Task directions — Go through the lines below and tally each one holding "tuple". Write only the total.

Extracted records —
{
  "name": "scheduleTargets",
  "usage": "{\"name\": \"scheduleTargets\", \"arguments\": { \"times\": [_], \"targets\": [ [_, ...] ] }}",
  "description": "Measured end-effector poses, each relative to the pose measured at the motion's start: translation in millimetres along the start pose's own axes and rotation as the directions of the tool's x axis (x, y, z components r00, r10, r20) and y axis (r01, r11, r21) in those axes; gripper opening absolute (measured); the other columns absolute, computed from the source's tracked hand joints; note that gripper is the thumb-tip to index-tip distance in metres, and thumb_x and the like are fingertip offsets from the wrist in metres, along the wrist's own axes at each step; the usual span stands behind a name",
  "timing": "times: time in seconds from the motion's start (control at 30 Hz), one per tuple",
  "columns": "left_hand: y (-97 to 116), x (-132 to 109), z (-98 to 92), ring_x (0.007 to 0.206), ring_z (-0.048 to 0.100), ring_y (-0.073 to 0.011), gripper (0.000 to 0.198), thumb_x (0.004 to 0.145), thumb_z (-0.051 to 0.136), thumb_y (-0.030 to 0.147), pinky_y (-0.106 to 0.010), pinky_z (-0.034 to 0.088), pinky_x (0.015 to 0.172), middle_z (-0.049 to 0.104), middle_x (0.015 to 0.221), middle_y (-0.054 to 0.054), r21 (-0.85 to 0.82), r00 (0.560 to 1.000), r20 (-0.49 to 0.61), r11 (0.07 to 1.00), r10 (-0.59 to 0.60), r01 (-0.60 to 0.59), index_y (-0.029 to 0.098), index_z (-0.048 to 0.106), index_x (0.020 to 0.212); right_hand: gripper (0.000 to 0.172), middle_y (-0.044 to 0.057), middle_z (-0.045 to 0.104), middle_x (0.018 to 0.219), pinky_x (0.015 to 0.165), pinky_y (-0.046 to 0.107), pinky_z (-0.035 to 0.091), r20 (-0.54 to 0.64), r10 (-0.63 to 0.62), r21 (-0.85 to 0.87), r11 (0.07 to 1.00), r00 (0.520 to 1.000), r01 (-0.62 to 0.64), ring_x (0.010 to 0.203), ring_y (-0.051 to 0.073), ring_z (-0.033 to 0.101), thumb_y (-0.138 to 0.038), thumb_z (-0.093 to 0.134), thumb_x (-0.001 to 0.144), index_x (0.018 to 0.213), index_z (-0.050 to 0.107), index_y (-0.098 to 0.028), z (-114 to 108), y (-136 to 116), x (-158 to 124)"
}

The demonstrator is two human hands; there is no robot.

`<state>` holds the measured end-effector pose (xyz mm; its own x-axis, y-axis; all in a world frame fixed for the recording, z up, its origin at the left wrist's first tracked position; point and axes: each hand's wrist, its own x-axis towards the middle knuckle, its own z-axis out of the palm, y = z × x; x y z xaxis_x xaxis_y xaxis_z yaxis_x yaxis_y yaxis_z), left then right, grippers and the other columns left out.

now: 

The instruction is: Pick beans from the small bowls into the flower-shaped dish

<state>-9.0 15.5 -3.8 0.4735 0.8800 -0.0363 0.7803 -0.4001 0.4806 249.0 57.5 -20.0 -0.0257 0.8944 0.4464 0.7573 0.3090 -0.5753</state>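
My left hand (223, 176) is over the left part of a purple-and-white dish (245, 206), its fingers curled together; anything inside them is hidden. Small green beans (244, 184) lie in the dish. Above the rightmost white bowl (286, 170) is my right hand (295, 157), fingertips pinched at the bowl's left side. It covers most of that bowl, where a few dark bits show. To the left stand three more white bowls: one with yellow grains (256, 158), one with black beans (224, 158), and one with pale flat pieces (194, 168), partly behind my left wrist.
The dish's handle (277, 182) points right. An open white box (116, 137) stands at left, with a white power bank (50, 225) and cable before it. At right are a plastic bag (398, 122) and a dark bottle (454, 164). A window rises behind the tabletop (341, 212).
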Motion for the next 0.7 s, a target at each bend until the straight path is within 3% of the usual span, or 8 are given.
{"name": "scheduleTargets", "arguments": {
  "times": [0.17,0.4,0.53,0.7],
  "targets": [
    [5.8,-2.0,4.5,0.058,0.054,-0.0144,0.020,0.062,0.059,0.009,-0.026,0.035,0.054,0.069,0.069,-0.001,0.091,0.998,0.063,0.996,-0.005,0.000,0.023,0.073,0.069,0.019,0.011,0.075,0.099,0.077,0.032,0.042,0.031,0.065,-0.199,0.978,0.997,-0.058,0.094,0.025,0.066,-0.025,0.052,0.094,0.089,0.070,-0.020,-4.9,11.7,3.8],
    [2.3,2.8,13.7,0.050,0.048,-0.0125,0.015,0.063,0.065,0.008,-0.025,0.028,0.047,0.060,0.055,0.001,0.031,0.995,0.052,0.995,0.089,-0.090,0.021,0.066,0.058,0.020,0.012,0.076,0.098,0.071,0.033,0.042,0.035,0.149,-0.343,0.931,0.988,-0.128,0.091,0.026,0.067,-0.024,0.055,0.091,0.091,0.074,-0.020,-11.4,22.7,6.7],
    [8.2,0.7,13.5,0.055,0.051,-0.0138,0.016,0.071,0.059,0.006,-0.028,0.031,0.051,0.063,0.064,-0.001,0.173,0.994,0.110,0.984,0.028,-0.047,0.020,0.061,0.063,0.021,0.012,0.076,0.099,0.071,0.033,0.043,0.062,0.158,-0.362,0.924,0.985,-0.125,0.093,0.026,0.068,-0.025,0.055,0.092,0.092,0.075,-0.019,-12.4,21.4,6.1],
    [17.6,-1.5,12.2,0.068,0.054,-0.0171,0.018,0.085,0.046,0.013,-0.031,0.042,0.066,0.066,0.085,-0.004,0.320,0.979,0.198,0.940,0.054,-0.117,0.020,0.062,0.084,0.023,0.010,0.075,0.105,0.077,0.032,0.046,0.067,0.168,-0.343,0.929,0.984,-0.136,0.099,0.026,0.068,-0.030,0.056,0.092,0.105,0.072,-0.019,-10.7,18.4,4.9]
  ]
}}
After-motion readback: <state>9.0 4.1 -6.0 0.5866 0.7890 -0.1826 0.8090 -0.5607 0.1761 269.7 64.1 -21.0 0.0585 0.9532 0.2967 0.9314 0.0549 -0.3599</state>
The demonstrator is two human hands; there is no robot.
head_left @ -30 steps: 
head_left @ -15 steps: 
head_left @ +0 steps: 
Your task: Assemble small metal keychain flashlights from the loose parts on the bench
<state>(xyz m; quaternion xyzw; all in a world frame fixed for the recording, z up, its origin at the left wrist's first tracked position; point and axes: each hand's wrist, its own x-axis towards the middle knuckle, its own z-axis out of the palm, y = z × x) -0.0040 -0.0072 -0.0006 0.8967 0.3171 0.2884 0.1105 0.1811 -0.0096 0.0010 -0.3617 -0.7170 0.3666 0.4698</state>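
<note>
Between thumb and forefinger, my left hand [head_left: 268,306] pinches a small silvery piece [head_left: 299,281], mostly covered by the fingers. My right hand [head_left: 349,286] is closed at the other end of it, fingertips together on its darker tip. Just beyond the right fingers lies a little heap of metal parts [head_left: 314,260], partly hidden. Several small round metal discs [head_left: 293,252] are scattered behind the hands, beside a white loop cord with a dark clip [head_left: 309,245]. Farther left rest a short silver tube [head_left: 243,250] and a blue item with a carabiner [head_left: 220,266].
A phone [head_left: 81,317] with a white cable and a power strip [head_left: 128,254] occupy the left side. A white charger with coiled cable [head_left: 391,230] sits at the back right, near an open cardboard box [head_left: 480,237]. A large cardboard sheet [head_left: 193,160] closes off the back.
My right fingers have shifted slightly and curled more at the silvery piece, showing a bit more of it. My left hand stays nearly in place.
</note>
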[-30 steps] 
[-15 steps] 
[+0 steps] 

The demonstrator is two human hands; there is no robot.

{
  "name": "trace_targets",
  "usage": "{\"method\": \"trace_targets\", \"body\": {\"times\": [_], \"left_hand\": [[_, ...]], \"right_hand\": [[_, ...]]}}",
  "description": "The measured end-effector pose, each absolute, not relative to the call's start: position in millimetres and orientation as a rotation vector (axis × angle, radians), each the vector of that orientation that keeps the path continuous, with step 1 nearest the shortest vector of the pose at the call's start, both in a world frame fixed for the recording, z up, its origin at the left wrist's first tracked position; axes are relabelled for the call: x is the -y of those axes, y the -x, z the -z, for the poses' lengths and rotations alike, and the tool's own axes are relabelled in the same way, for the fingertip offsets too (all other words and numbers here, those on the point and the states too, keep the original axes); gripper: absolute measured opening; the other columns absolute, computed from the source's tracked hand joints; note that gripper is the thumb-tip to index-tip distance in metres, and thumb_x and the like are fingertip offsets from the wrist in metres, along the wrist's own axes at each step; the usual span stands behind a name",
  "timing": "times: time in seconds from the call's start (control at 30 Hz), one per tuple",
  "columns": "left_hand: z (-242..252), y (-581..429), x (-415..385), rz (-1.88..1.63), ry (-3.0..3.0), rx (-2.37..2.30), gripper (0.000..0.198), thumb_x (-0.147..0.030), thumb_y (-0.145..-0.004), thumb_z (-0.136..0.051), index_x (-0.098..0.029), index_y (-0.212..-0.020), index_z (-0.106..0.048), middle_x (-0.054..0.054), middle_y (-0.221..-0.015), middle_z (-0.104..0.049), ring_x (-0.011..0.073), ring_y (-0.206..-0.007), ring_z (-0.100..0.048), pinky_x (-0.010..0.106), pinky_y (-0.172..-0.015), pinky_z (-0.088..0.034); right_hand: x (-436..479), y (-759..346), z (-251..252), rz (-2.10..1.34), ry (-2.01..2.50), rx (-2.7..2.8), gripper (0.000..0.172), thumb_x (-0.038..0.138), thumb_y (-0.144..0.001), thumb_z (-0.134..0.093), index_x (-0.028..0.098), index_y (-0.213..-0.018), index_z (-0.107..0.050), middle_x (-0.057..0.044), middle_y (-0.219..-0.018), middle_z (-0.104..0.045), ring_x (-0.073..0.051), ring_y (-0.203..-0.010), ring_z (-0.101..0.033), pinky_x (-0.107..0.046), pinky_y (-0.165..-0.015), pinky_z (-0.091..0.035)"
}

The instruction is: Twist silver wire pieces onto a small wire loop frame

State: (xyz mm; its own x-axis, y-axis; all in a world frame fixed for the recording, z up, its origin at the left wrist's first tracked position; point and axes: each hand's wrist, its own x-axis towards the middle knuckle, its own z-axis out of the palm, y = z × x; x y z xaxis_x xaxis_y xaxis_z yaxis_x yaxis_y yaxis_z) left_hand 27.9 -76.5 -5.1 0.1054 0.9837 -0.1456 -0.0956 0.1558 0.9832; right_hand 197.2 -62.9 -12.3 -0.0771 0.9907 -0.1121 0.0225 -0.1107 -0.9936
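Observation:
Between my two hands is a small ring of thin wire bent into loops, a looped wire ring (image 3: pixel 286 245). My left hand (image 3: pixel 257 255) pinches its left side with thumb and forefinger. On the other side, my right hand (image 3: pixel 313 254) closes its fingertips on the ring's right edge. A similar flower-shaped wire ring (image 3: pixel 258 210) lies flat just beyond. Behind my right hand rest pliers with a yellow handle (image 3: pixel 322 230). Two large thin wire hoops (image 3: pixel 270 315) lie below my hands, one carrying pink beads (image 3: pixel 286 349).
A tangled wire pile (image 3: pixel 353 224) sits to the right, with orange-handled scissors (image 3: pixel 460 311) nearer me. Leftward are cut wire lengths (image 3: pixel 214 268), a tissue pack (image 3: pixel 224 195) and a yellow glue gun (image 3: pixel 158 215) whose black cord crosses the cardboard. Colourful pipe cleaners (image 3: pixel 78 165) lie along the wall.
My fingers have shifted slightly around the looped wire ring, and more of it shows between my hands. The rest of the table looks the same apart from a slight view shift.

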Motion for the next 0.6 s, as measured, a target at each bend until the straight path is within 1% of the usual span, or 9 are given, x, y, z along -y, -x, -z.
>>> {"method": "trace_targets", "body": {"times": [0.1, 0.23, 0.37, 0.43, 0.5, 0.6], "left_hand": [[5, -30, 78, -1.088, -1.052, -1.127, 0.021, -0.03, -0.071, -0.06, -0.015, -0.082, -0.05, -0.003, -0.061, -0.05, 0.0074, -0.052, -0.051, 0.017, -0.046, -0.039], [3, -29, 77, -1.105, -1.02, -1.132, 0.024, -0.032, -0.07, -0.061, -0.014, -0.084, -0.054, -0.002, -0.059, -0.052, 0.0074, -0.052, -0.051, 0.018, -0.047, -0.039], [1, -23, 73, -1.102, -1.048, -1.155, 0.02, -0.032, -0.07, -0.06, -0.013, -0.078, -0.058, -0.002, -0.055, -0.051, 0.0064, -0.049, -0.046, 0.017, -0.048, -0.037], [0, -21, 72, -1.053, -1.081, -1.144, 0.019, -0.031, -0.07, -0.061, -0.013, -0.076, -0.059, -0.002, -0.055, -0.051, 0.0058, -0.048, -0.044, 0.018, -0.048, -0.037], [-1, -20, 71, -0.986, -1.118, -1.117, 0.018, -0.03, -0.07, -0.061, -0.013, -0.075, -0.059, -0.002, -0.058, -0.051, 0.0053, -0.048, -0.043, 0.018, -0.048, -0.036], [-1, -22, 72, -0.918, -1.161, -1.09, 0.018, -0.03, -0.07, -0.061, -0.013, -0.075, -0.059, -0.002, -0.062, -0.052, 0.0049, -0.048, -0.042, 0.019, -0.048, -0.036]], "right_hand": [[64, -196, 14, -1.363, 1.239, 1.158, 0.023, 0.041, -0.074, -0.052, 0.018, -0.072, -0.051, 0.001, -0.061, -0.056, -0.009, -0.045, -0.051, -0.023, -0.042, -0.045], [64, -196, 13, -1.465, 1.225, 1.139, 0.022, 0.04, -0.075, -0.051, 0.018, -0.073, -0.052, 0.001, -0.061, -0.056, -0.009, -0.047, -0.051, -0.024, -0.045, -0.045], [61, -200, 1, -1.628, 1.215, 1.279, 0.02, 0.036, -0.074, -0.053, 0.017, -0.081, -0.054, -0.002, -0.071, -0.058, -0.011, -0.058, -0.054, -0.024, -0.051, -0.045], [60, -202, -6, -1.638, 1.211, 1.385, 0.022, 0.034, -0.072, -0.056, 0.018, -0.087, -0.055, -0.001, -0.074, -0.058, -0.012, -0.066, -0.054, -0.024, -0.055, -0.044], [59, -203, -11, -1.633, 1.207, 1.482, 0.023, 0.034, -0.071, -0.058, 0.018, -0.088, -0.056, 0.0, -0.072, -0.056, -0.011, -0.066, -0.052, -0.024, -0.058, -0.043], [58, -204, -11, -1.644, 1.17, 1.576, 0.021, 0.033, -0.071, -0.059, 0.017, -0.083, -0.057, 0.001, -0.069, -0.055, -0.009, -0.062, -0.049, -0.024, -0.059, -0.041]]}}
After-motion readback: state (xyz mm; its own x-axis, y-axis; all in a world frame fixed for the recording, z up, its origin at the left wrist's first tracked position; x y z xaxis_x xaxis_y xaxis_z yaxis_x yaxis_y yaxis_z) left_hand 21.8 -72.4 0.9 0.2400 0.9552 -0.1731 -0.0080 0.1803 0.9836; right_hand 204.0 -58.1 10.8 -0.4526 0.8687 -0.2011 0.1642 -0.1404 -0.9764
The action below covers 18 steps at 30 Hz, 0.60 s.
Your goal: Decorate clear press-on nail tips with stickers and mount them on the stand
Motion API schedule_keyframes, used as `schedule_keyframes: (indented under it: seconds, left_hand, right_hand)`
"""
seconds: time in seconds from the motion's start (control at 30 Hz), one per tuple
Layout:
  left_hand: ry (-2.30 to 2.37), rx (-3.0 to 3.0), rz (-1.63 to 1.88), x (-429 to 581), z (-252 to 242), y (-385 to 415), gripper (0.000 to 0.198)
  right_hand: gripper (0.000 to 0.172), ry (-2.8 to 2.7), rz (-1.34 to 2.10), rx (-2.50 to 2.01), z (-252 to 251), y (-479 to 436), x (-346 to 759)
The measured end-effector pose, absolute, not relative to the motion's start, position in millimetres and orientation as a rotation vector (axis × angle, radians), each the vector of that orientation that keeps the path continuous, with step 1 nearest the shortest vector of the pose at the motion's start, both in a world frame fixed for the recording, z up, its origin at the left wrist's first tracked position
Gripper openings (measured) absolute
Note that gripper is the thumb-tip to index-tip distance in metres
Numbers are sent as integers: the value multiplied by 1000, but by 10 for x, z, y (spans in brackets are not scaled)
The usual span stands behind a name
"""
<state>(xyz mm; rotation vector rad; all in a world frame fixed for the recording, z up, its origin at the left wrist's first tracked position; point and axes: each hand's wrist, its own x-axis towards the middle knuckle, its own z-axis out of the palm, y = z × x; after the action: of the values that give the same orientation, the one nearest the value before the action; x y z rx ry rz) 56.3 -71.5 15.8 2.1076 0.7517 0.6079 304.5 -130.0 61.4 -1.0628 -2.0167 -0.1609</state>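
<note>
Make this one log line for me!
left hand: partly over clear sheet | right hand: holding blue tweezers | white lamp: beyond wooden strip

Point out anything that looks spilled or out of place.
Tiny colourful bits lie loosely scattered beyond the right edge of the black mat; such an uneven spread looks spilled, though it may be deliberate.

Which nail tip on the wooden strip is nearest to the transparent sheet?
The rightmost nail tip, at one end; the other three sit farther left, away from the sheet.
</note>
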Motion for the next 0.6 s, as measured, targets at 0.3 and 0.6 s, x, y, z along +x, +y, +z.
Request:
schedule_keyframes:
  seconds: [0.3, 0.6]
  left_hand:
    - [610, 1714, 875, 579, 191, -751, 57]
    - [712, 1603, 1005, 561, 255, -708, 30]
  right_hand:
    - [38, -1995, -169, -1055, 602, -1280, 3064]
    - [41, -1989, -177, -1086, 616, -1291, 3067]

Solved exercise — 3